UK pension plans are not a one-size-fits-all model as AIDAN BAILEY of The Fry Group reveals, outlining the many schemes available.
If you’ve worked in the UK but have retired to another country, under UK law your UK pension remains liable for income tax. However, this can easily be avoided by taking action. The current trend is to transfer pension benefits to a Qualifying Recognised Overseas Pension Scheme (QROPS) – designed to give you complete control over your finances while avoiding UK tax. While considered a powerful tool, a QROPS is generally more expensive than other UK-based equivalents. So it’s always wise to conduct a full review of your pension benefits and consider all available options.
Double Taxation Agreements (DTAs) Most DTAs require your pension to be taxed only in your country of residence – beneficial if tax rates in your resident country are lower than the UK. While a DTA doesn’t exist between the UK and all countries, it’s available in many countries within and around Asia, so it pays to check if your country of choice complies.
Foreign Service Relief Your pension can be exempted from UK tax if a substantial portion or better yet, the entire amount was earned through overseas employment. Complete a simple application to Her Majesties Revenue and Customs (HMRC) and your pension could be paid out in gross.

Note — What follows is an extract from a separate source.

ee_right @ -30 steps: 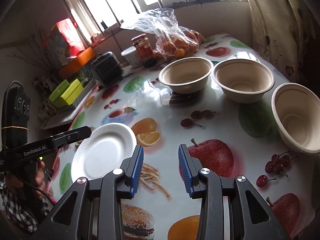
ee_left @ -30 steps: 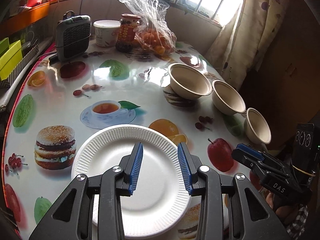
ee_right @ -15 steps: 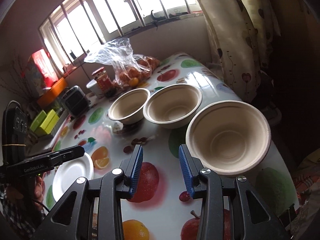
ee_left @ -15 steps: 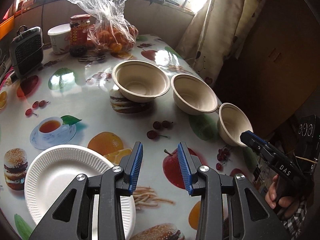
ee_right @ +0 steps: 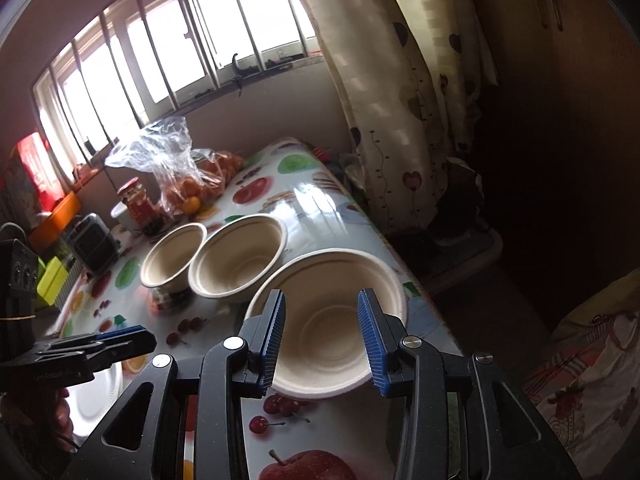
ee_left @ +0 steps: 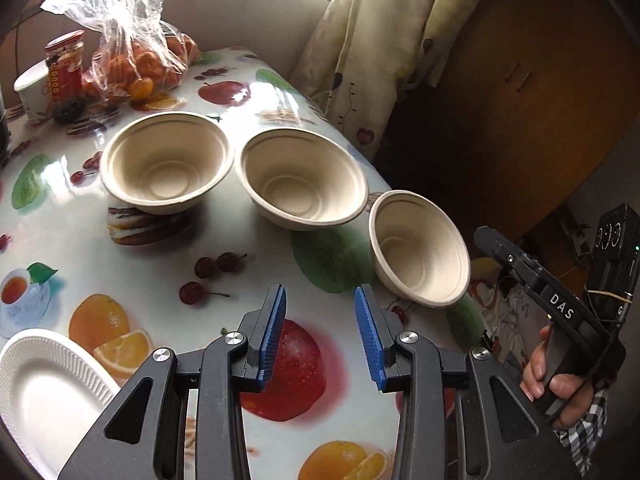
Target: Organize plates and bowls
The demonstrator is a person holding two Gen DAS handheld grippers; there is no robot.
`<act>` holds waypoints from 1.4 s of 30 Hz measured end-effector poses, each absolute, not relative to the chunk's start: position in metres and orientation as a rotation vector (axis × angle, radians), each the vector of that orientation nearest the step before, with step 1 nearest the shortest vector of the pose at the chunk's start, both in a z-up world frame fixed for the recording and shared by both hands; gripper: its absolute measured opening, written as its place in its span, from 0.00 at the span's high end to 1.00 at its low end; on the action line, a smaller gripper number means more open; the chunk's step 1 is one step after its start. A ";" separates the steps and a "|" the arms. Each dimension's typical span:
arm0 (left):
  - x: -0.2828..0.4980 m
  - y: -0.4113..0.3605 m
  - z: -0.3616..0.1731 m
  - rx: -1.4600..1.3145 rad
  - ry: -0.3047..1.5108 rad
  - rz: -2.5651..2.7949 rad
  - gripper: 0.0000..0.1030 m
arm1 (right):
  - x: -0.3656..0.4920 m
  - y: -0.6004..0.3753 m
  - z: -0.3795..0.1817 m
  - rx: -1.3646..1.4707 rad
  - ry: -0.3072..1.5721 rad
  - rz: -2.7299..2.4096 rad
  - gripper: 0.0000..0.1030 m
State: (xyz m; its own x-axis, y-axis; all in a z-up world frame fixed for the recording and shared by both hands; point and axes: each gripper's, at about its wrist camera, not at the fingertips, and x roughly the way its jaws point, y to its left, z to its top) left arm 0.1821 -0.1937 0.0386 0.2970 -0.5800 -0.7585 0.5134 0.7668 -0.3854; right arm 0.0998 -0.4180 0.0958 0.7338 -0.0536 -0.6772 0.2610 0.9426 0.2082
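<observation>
Three bowls waiting in a row; right tool lining up on the nearest.

Left wrist view: the left tool [ee_left: 320, 332] is hovering released over the worktop [ee_left: 248, 248], the plate [ee_left: 44, 392] lying at 8 o'clock. Right wrist view: the right tool [ee_right: 322, 334] is spreading released around the upright nearest bowl [ee_right: 326, 320], its mouth facing up; closing on the rim seems next.

Bag of oranges [ee_left: 132, 68] beside red jar [ee_left: 64, 68], white tub [ee_left: 30, 92]; curtain [ee_left: 372, 40] behind.
</observation>
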 end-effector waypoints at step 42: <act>0.203 -0.267 0.006 -0.100 1.145 -0.873 0.64 | 0.118 -0.457 0.051 0.431 0.832 -0.184 0.86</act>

Qualifying Recognised Overseas Pension Scheme (QROPS) If both DTA and Foreign Service Relief are not applicable for you, choose a QROPS. This overseas self-invested personal pension plan enables UK-registered pensions to be transferred to overseas jurisdictions upon approval from HMRC. As long as your funds are from a UK-registered pension and you’re a non-UK resident, Income Tax will not be deducted from any ongoing pension payments.